TASK TO CARRY OUT
Report every line of the listing below in which the string "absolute" occurs.

SUPPLIED INFORMATION
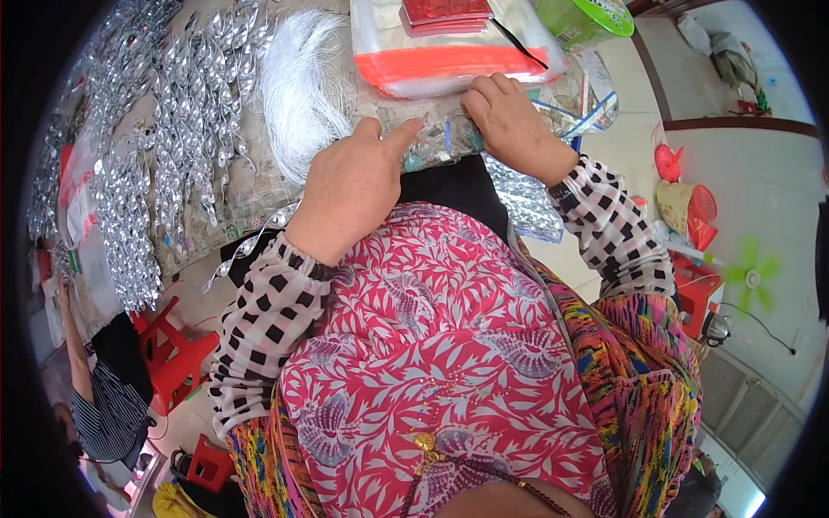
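My left hand is over the near edge of the table, its fingers mostly curled under and one digit pointing right. What those fingers hold, if anything, is hidden. A twisted silver foil strand comes out beside the left wrist and hangs past the table edge; I cannot tell if it is gripped. To the right, my right hand has its fingers bent down at the table, close to a stack of clear plastic bags with a red band. Anything between its fingertips is too small or hidden to make out.
A bundle of white strings and many silver twisted strands cover the left of the table. Red packets top the bags beside a green tub. Red stools and another person's arm are at left.
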Demonstrator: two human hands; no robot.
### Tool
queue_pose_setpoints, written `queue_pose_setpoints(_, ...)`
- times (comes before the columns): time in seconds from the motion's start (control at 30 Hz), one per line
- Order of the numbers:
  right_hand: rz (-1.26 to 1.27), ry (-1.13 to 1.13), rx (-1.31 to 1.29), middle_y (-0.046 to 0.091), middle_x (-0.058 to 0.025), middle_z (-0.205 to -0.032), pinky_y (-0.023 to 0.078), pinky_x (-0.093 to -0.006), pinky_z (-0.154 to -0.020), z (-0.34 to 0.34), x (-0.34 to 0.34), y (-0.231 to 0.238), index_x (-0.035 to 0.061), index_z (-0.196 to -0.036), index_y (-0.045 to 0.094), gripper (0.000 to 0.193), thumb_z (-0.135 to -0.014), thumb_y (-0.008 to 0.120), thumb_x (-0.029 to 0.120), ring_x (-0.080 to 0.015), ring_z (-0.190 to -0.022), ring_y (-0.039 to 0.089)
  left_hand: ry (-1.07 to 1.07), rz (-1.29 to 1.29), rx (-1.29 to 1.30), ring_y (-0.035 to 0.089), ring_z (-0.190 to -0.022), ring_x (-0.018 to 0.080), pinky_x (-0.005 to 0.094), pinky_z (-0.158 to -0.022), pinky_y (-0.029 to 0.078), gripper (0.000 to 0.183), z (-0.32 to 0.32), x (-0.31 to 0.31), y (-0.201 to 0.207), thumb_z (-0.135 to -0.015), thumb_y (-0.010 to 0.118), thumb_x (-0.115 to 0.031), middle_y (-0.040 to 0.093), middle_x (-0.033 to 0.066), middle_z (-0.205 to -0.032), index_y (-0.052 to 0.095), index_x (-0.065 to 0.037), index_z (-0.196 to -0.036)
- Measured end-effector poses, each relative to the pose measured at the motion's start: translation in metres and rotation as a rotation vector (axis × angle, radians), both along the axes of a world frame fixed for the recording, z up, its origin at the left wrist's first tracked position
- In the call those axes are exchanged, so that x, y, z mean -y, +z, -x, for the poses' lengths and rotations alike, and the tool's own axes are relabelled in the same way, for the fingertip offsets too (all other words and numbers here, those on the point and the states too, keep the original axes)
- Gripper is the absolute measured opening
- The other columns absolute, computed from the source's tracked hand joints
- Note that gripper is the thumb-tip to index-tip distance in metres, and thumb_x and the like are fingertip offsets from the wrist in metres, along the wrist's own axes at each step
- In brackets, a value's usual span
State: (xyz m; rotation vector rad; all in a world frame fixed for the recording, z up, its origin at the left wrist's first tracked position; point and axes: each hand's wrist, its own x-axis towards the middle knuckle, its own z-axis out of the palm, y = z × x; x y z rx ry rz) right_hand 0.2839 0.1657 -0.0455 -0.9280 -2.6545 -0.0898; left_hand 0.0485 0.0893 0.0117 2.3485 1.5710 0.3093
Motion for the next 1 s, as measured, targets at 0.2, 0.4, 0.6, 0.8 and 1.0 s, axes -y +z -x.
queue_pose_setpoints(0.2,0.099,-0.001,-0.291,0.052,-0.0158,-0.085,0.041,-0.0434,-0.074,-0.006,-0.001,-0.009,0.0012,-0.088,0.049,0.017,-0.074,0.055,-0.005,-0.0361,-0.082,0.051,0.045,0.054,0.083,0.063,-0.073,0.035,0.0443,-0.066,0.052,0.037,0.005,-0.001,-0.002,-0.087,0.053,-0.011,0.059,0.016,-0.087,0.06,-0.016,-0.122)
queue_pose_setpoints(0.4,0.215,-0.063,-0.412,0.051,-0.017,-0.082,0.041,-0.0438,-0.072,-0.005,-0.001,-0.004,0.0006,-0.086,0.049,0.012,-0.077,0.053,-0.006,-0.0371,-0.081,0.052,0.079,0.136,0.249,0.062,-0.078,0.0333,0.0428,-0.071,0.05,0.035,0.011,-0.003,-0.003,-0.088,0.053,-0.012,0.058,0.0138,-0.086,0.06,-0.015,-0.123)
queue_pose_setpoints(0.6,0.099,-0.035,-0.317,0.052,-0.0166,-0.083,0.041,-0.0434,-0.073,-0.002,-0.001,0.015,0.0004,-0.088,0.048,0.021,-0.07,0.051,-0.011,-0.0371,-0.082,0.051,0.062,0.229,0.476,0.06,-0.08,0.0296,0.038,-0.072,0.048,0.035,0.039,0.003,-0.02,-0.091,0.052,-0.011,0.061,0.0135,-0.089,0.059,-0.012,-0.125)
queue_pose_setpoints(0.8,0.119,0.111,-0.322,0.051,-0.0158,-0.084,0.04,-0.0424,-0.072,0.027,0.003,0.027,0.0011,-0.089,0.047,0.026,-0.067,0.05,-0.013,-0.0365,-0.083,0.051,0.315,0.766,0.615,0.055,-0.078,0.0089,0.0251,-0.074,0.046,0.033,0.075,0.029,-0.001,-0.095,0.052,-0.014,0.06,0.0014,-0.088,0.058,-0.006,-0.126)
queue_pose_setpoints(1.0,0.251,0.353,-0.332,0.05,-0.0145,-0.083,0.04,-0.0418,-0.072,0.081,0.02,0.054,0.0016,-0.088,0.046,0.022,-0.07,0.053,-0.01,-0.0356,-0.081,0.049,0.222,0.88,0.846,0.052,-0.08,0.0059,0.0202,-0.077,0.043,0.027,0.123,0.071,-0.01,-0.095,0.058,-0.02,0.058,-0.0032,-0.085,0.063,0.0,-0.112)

ANSWER SECTION
- Gripper is the absolute measured opening
- The other columns absolute, computed from the source's tracked hand joints

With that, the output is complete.